Work to complete:
Every line below between the line holding "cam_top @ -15" and the line holding "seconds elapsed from", inclusive, should be repeated exactly, and all other lines omitted.

Recorded information:
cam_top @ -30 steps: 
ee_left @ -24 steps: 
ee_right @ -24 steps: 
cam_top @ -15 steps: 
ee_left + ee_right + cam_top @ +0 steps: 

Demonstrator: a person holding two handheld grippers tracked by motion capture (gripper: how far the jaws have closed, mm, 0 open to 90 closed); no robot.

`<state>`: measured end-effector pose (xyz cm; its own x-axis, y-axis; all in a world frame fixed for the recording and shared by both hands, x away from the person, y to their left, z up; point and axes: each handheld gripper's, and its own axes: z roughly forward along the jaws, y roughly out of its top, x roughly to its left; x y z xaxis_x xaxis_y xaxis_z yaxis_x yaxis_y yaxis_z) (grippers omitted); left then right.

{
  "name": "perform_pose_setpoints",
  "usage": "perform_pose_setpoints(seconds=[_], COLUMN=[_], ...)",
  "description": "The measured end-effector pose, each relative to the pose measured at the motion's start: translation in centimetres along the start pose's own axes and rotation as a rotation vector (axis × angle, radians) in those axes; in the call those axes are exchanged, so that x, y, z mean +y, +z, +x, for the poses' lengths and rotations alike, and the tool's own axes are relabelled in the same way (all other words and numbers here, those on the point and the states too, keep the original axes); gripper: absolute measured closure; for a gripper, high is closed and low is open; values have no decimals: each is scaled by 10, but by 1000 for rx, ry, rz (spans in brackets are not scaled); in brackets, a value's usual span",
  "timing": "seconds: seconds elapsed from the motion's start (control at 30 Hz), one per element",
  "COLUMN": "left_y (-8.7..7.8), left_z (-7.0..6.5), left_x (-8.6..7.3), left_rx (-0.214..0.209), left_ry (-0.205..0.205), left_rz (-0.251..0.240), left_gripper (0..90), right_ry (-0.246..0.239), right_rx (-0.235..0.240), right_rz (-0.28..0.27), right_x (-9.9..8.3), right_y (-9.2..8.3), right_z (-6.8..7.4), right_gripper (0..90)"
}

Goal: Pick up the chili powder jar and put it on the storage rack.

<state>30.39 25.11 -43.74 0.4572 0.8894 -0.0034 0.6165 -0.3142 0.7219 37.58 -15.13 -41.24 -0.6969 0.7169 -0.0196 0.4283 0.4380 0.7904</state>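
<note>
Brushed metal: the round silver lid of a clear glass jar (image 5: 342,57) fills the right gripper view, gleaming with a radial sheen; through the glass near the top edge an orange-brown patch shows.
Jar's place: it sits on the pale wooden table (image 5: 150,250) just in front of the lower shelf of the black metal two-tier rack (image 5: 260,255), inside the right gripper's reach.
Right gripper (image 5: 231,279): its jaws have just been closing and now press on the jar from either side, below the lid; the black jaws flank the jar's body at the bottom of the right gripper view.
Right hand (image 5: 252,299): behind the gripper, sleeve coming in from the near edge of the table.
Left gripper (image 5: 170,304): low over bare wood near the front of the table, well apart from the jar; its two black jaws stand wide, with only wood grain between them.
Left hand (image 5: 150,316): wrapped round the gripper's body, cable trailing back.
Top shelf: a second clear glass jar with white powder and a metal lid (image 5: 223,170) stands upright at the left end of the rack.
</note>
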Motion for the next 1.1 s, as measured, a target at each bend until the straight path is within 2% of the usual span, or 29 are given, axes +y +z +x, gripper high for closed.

Written solution:
cam_top @ -15 steps: 
ee_left + ee_right + cam_top @ +0 steps: 

Demonstrator: a person holding two handheld grippers tracked by motion capture (gripper: how far the jaws have closed, mm, 0 open to 90 closed); no robot.

`<state>`: measured end-effector pose (xyz cm; its own x-axis, y-axis; all in a world frame fixed for the recording and shared by both hands, x away from the person, y to their left, z up; point and axes: each handheld gripper's, and its own axes: z roughly forward along the jaws, y roughly out of its top, x roughly to its left; x y z xaxis_x xaxis_y xaxis_z yaxis_x yaxis_y yaxis_z) (grippers omitted); left then right.

{
  "name": "perform_pose_setpoints",
  "usage": "perform_pose_setpoints(seconds=[_], COLUMN=[_], ...)",
  "description": "The measured end-effector pose, each relative to the pose measured at the motion's start: translation in centimetres along the start pose's own axes and rotation as a rotation vector (axis × angle, radians) in those axes; in the call those axes are exchanged, so that x, y, z mean +y, +z, +x, for the poses' lengths and rotations alike, and the tool's own axes are relabelled in the same way (all other words and numbers here, those on the point and the states too, keep the original axes); gripper: absolute measured closure; for a gripper, high is closed and low is open; values have no decimals: each is scaled by 10, but by 1000 for rx, ry, rz (spans in brackets are not scaled); in brackets, a value's usual span",
  "timing": "seconds: seconds elapsed from the motion's start (control at 30 Hz), one per element",

This exercise has now been finished.